## Work required:
Nothing but the lines from the first line of the records through the line with "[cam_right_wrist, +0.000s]" should be output, exactly as written and free of pictures.

-- Given records follows --

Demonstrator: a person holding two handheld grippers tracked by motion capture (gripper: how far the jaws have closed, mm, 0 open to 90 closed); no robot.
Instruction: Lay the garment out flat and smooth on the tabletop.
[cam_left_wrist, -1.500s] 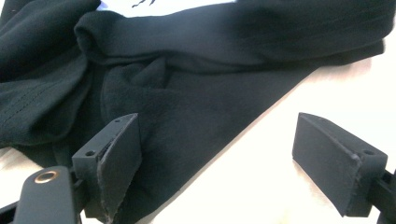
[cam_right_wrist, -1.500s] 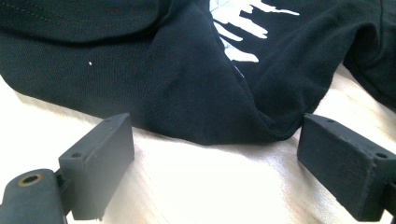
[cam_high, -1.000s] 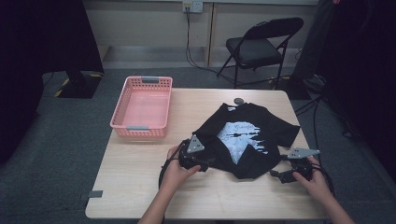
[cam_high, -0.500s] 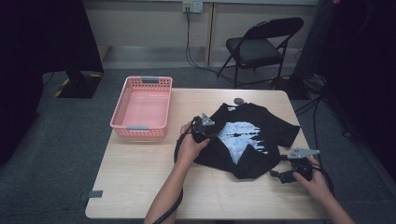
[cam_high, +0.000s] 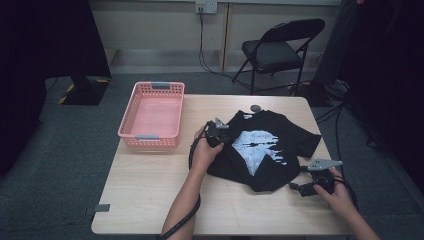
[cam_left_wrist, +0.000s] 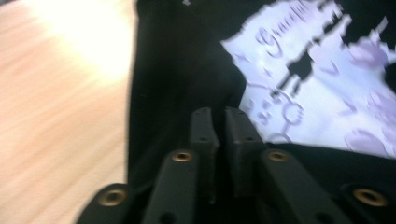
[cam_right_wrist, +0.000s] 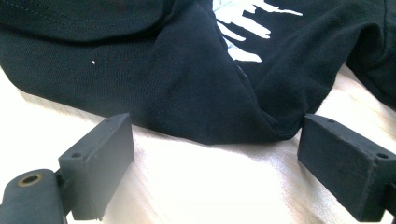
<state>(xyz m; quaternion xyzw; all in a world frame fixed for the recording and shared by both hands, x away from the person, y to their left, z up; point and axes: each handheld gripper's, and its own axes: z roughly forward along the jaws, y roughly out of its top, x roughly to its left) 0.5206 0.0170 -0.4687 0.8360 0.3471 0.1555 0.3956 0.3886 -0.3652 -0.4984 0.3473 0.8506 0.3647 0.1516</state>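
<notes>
**Two grippers at a black T-shirt on the counter**

Two hand-held grippers work at a black T-shirt (cam_high: 265, 150) that lies crumpled on the right half of the wooden counter (cam_high: 145, 195), print side up. The left gripper (cam_high: 220, 134) sits at the shirt's left edge with its jaws pressed together; in the left gripper view black cloth bunches around the tips, so it appears to be pinching a fold of the T-shirt (cam_left_wrist: 187, 60). The right gripper (cam_high: 296, 188) rests low on the counter at the shirt's near right corner, jaws spread wide, the hem of the T-shirt (cam_right_wrist: 196, 98) just beyond them and between their tips, not touched.

The shirt's white print (cam_high: 257, 147) carries a line of cursive script along its top edge, beginning with what looks like "Gr" in the left gripper view (cam_left_wrist: 327, 79); the rest is too blurred to read.

A pink basket (cam_high: 152, 116) stands at the counter's far left corner, apart from the shirt. A folding chair (cam_high: 277, 47) stands beyond the counter.
</notes>
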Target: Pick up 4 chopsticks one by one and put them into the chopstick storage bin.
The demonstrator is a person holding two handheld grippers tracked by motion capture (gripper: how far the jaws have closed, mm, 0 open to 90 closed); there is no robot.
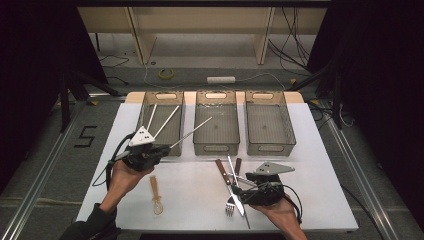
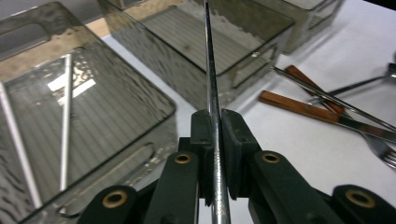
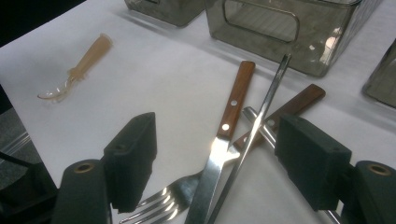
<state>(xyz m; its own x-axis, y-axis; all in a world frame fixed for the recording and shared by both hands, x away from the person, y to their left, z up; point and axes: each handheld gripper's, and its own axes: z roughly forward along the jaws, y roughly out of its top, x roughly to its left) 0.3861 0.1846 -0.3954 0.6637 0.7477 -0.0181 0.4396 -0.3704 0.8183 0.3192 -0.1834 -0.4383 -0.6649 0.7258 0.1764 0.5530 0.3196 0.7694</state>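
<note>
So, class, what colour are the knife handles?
Reddish-brown wood on the knife handles, clearest in the right gripper view.

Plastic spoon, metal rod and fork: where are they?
Plastic spoon (image 1: pixel 155 194), high view, on its handle.
Metal rod (image 2: pixel 212 79), left gripper view, on its shaft.
Fork (image 3: pixel 175 193), right gripper view, on its neck.

A single mark can be read from here: a black numeral "5" (image 1: pixel 85 136) set on the grey floor (image 1: pixel 45 150), to the left of the white surface (image 1: pixel 200 200), in the high view. It looks made of dark tape strips. No other lettering, label or brand can be read on anything else in the three views.
</note>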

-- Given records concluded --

## Solution to this problem:
Demonstrator: a person holding two handheld grippers tracked by motion capture (gripper: how far the jaws have closed, mm, 0 open to 90 closed); no robot.
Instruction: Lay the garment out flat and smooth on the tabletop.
[cam_left_wrist, -1.500s] 
[cam_right_wrist, -1.500s] 
[cam_high, -1.000s] 
[cam_high, -0.500s] 
[cam_high, +0.000s] 
[cam_left_wrist, +0.000s] 
[cam_right_wrist, +0.000s] 

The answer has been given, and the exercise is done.